Change-Id: I1cf1fef8e30075b0586bb86625b7df49723974cb
---
 Android.mk   |  7 +++++++
 recovery.cpp | 60 ++++++++++++++++++++++++++++++++++++++++++++++++++++++++----
 roots.cpp    |  4 ++--
 roots.h      |  2 +-
 4 files changed, 66 insertions(+), 7 deletions(-)

diff --git a/Android.mk b/Android.mk
index c5fdbd1..55adbaa 100644
--- a/Android.mk
+++ b/Android.mk
@@ -102,6 +102,13 @@ LOCAL_STATIC_LIBRARIES := \
     libext2_blkid \
     libext2_uuid
 
+# OEMLOCK support requires a device specific liboemlock be supplied.
+# See comments in recovery.cpp for the API.

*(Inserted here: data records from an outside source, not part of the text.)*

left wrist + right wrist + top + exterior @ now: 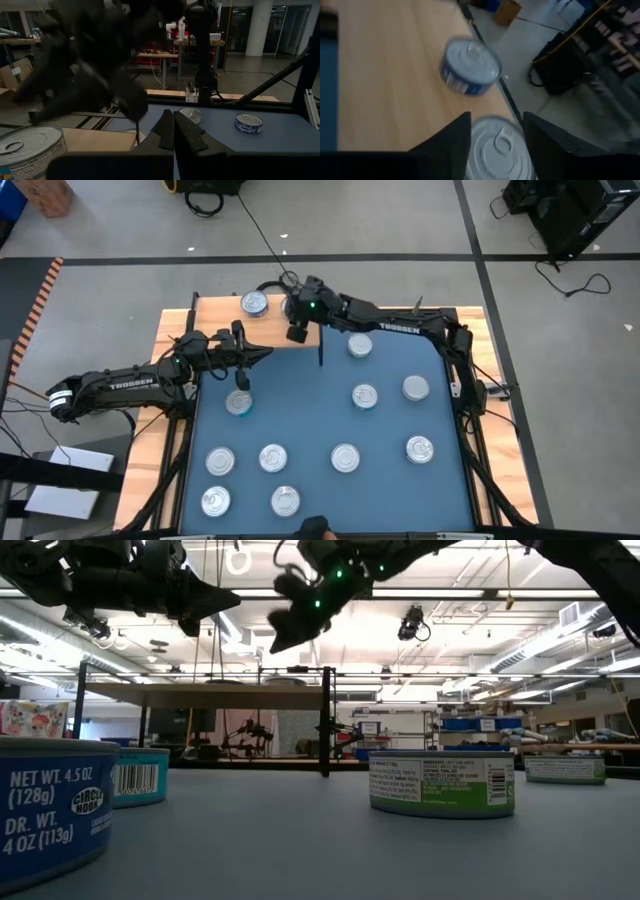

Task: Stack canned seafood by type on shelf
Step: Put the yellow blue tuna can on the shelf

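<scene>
Nearest the right wrist camera, 1 can (496,150) with a silvery pull-tab lid lies between the fingers of the right gripper (496,120). The fingers stand apart on either side of it. Whether they press on it or have let go, I cannot tell.

The can is over the near edge of the shelf (385,75), the light board at 11 o'clock of the table (310,410). A blue-label can (470,67) stands on the board just beyond, at about 9 o'clock from the right gripper in the high view, apart from the first can.

My judgement is that the step is seating this can on the shelf. To do it well, its base should rest flat on the wood and clear of the edge before the fingers spread. They should then lift straight up so neither pad drags the rim. If its label matches the blue one, it belongs on top of that can, with the lids centred; the label is hidden here.

At 8 o'clock from the shelf, the left gripper (173,120) hovers with fingers closed on nothing. 10 loose cans (345,458) are scattered over the table.
</scene>
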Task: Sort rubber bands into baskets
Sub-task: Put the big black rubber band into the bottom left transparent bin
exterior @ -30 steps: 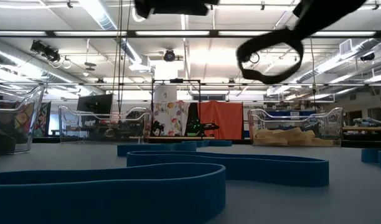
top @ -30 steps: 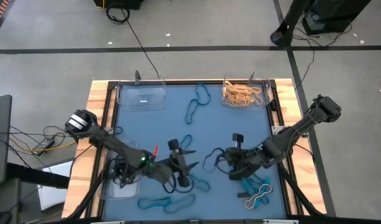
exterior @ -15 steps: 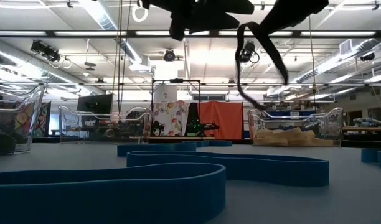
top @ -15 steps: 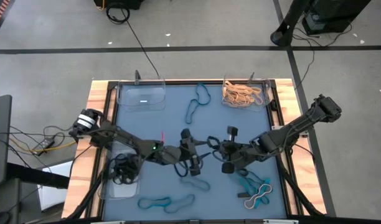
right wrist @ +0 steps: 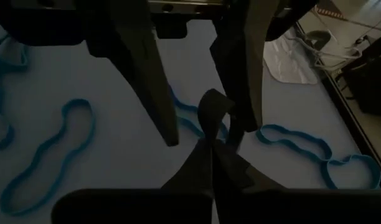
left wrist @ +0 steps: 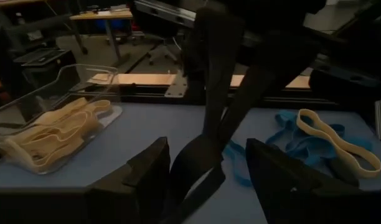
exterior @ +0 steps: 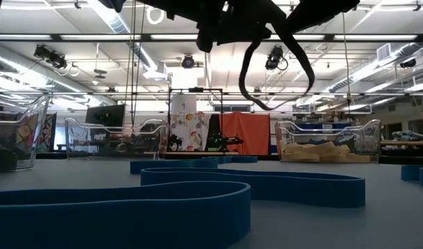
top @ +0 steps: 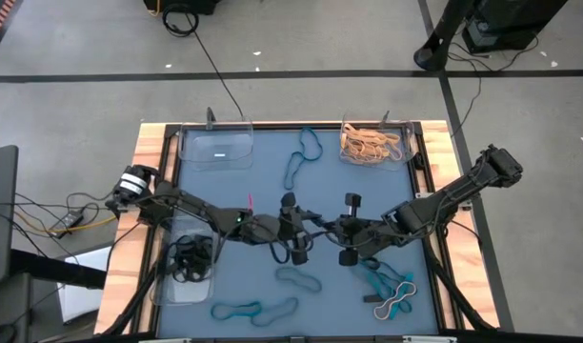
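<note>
My right gripper [top: 339,232] is shut on a black rubber band [exterior: 275,72] above the middle of the table. My left gripper [top: 296,232] faces it, open. Its two fingers [left wrist: 154,163] stand on either side of the hanging band [left wrist: 209,134]. Clear baskets stand on the blue mat: an empty one far left [top: 215,148], one with tan bands far right [top: 372,143], and one with black bands near left [top: 189,262]. Teal bands [top: 301,157] lie loose on the mat. My right gripper pinches the black band between its shut fingers, just behind a twist in the band [right wrist: 213,127]. It comes in about level from the table's right. The band is lifted clear and hangs below as a slack loop [exterior: 267,105]. Whether my left gripper touches the band, I cannot tell.
More teal bands lie near the front edge [top: 253,308], at the near middle [top: 301,279] and near right [top: 379,279], with a pale tan band [top: 396,301] beside them. Wooden rails [top: 150,191] frame the mat. Black cables hang at the left.
My right gripper has carried the black band up and toward the table's middle. My left gripper has come from the near left toward the middle and far side, meeting it. The band, first hanging from the right gripper alone, now hangs between the left gripper's open fingers.
</note>
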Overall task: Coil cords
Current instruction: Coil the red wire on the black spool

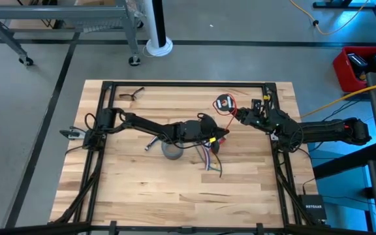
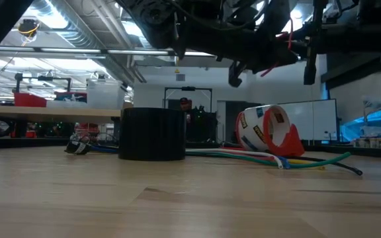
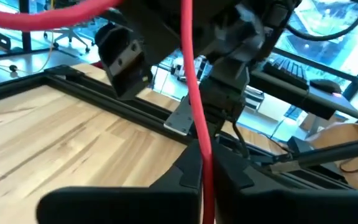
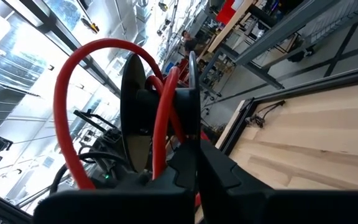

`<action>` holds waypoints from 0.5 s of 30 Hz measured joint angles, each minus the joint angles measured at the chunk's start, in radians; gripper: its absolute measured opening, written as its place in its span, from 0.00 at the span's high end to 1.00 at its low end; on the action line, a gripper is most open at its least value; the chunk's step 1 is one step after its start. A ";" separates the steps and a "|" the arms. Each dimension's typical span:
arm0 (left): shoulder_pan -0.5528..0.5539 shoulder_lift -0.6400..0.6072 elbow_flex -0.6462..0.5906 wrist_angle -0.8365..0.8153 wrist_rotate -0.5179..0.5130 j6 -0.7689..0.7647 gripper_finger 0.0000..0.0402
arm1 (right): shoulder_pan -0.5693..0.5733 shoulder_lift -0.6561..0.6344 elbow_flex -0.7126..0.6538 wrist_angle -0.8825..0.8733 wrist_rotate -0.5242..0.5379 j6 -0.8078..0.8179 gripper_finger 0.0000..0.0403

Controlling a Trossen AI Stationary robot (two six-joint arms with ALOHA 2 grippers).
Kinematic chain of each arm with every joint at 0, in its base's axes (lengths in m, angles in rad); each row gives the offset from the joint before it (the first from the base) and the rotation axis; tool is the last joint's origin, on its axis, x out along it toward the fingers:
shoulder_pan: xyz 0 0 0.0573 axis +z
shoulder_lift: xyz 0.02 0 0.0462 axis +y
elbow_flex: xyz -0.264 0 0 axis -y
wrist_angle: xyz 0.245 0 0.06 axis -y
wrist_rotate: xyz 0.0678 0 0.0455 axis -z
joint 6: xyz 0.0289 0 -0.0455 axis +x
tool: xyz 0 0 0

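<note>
Wooden table (image 1: pixel 142 189) | both grippers' fingers clenched on red wire (image 3: pixel 194 106) | wrist views only

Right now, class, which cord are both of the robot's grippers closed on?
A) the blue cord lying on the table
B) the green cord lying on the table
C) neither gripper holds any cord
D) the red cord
D: the red cord runs down between the shut fingers of the left gripper, and the right gripper is shut on a loop of it.
</note>
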 joint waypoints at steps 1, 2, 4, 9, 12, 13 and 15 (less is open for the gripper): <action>-0.003 0.000 0.000 -0.001 0.000 -0.001 0.98 | 0.000 0.000 0.000 -0.001 0.000 -0.002 0.99; -0.005 0.000 0.000 -0.004 0.000 -0.001 0.98 | 0.000 0.000 0.000 0.000 0.000 -0.003 0.99; -0.007 0.000 0.000 -0.013 0.000 -0.006 0.98 | 0.000 0.000 0.000 0.000 0.001 -0.006 0.99; -0.011 0.000 0.000 -0.036 -0.001 -0.042 0.99 | 0.000 0.000 0.000 0.003 0.012 -0.019 0.99; -0.011 0.000 0.000 -0.040 -0.001 -0.048 0.99 | 0.000 0.000 0.000 0.007 0.012 -0.019 0.99; -0.011 0.000 0.000 -0.040 -0.001 -0.050 0.99 | 0.000 0.000 0.000 0.007 0.012 -0.019 0.99; -0.011 0.000 0.000 -0.041 -0.001 -0.060 0.99 | 0.000 0.000 0.000 0.007 0.006 -0.019 0.99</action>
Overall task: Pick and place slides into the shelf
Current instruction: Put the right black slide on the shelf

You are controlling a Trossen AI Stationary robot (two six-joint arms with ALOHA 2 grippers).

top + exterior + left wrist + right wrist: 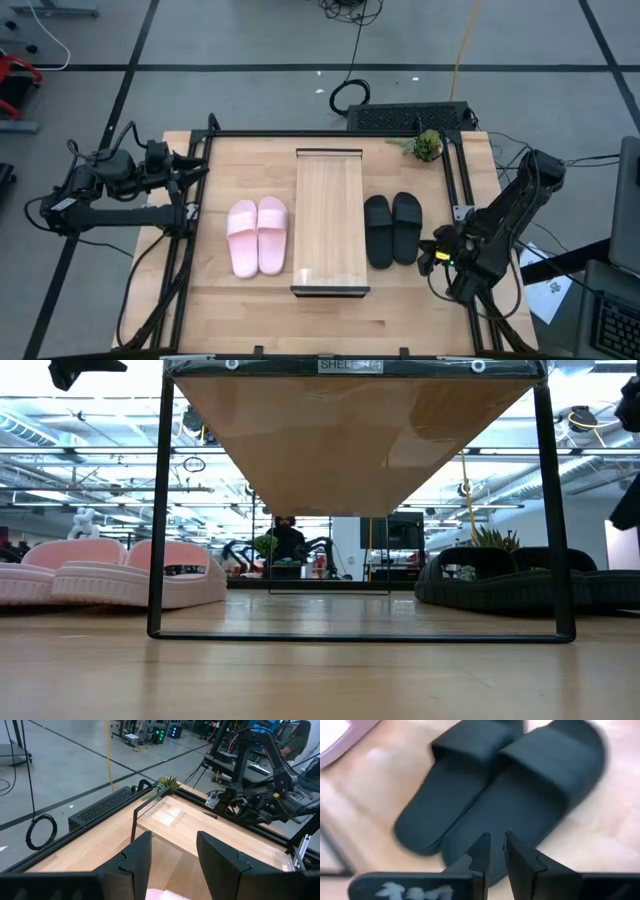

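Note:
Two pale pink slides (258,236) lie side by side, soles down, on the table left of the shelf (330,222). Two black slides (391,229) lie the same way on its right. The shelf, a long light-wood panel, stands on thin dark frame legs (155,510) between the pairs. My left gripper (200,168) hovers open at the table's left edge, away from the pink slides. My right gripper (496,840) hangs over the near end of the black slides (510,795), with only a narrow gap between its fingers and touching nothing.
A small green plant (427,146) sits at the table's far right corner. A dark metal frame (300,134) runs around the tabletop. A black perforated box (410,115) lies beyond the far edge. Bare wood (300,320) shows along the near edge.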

+ifeq ($(TARGET_HAVE_OEMLOCK), true)
+    LOCAL_CFLAGS += -DHAVE_OEMLOCK
+    LOCAL_STATIC_LIBRARIES += liboemlock
+endif
+
 LOCAL_MODULE_PATH := $(TARGET_RECOVERY_ROOT_OUT)/sbin
 
 ifeq ($(TARGET_USE_MDTP), true)
diff --git a/recovery.cpp b/recovery.cpp
index d3dc398..3a1fd61 100644
--- a/recovery.cpp
+++ b/recovery.cpp
@@ -61,6 +61,39 @@ extern "C" {
 
 struct selabel_handle *sehandle;
 
+#ifdef HAVE_OEMLOCK
+
+/*
+ * liboemlock must supply the following C symbols:
+ *
+ *   - int oemlock_get()
+ *
+ *     Returns the current state of the OEM lock, if available.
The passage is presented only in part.